(Instructions to follow) Only the lines from the one containing "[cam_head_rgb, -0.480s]" through the end of the data below are to be repeated, exactly as given, without pictures.

(Dataset content begins)

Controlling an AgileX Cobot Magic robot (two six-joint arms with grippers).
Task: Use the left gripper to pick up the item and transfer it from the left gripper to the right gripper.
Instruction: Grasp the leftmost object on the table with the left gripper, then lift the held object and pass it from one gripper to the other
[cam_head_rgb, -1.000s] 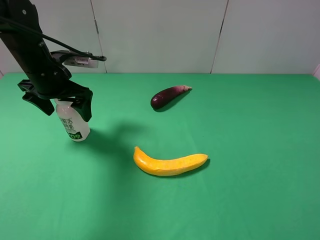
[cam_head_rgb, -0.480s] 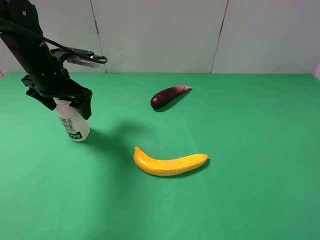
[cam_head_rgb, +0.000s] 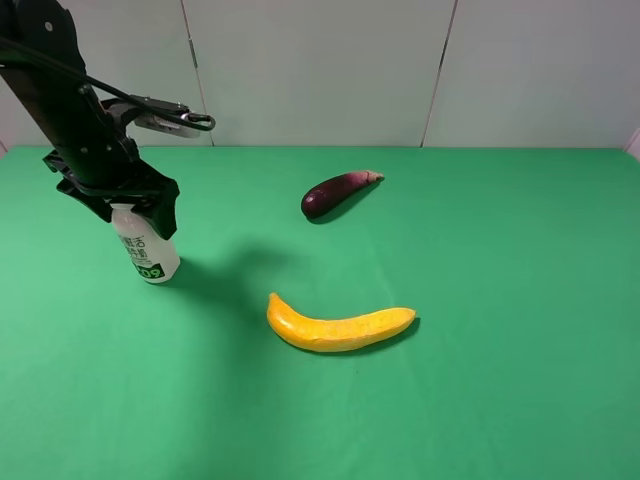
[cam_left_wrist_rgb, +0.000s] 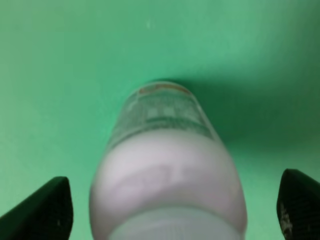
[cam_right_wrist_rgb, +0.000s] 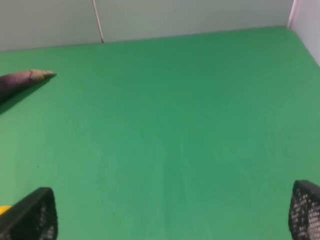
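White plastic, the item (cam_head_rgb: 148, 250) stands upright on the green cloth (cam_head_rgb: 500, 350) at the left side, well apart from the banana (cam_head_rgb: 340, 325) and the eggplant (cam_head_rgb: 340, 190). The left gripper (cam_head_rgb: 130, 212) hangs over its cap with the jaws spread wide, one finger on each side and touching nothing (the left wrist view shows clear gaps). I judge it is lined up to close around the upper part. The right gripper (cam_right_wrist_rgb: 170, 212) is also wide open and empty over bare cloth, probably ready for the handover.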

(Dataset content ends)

(Result for this task)
[cam_head_rgb, -0.480s] 
[cam_head_rgb, +0.000s] 
[cam_left_wrist_rgb, +0.000s] 
[cam_right_wrist_rgb, +0.000s] 
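White plastic, the item (cam_head_rgb: 148, 250) stands upright on the green cloth (cam_head_rgb: 500, 350) at the left side, well apart from the banana (cam_head_rgb: 340, 325) and the eggplant (cam_head_rgb: 340, 190). The left gripper (cam_head_rgb: 130, 212) hangs over its cap with the jaws spread wide, one finger on each side and touching nothing (the left wrist view shows clear gaps). I judge it is lined up to close around the upper part. The right gripper (cam_right_wrist_rgb: 170, 212) is also wide open and empty over bare cloth, probably ready for the handover.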

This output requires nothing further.